WORK REQUIRED:
What appears from the first line of the data below through the line containing "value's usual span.", both included, should be copied exactly, and nothing else.

=== Begin Enclosure ===

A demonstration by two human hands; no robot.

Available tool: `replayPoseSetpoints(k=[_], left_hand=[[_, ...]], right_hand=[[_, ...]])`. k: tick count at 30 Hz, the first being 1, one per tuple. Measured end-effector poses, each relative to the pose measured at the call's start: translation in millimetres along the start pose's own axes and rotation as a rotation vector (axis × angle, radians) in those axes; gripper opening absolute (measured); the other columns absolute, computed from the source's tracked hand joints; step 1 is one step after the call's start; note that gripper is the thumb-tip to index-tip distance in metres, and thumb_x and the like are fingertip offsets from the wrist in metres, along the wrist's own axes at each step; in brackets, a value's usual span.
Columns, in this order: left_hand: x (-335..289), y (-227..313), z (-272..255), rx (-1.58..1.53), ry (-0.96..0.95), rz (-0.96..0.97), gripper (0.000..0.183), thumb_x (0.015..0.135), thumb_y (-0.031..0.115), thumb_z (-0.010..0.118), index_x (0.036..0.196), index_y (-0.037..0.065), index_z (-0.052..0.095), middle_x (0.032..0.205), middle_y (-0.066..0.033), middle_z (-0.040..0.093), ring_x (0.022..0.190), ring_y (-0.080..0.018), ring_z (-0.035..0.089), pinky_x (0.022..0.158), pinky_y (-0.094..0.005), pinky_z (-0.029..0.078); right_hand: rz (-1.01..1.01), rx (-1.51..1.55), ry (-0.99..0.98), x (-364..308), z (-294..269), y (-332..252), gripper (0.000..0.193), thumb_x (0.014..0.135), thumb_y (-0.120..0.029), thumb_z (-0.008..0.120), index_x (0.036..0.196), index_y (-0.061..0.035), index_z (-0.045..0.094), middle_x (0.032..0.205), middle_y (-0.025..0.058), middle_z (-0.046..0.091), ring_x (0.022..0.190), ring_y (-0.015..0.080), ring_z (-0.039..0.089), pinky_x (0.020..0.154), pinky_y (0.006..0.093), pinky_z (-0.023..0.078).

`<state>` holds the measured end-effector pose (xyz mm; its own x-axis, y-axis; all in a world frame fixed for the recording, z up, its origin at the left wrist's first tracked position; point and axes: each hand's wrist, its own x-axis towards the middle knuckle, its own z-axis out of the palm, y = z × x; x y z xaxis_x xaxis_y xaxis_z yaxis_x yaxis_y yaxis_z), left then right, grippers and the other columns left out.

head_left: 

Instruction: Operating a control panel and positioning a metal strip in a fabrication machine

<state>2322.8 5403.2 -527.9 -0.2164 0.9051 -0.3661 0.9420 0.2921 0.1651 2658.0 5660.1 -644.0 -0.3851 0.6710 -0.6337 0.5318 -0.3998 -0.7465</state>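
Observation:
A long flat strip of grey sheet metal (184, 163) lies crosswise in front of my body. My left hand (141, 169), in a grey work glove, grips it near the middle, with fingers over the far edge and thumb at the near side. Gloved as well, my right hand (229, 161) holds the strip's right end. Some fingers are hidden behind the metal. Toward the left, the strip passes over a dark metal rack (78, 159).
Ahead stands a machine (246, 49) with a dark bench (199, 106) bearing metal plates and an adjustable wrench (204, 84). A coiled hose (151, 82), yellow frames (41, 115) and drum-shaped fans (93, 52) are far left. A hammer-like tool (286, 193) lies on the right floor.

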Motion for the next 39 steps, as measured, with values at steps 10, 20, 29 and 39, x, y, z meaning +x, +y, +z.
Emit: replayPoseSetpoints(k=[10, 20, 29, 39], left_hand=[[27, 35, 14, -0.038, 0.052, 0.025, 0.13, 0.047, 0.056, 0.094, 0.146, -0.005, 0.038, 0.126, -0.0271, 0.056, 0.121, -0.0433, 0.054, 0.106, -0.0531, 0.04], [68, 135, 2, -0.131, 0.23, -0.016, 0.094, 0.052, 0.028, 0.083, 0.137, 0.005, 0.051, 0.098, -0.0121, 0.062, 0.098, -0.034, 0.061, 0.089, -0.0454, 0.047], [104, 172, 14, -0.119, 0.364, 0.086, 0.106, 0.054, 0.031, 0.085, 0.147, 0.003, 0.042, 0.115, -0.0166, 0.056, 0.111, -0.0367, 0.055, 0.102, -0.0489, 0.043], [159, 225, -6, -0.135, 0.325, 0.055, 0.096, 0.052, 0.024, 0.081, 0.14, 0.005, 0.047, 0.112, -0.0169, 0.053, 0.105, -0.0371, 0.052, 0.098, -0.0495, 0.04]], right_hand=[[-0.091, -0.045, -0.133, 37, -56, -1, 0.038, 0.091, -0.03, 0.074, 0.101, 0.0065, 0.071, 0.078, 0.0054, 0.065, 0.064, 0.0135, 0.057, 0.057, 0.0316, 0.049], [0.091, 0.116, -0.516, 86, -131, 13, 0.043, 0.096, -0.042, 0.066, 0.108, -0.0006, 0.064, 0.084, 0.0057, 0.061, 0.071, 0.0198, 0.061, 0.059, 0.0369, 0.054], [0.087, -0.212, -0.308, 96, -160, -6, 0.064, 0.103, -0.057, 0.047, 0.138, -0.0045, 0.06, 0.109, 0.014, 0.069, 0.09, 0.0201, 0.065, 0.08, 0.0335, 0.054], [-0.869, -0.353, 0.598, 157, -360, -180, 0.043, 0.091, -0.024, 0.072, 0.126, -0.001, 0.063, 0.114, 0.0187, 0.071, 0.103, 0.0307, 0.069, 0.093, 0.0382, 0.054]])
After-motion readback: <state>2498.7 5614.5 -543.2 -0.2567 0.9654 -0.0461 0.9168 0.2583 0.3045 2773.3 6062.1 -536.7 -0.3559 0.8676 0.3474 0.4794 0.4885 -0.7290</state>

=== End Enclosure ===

RESPONSE AREA:
A demonstration by two human hands; no robot.

Available tool: `replayPoseSetpoints(k=[_], left_hand=[[_, ...]], right_hand=[[_, ...]])`. k: tick count at 30 Hz, the first being 1, one per tuple. Measured end-effector poses, each relative to the pose measured at the call's start: translation in millimetres along the start pose's own axes and rotation as a rotation vector (axis × angle, radians) in those axes; gripper opening absolute (measured); the other columns absolute, computed from the source's tracked hand joints; step 1 is one step after the call's start; note that gripper is the thumb-tip to index-tip distance in metres, and thumb_x and the like are fingertip offsets from the wrist in metres, along the wrist's own axes at each step; in brackets, a value's usual span.

No further answer will be given.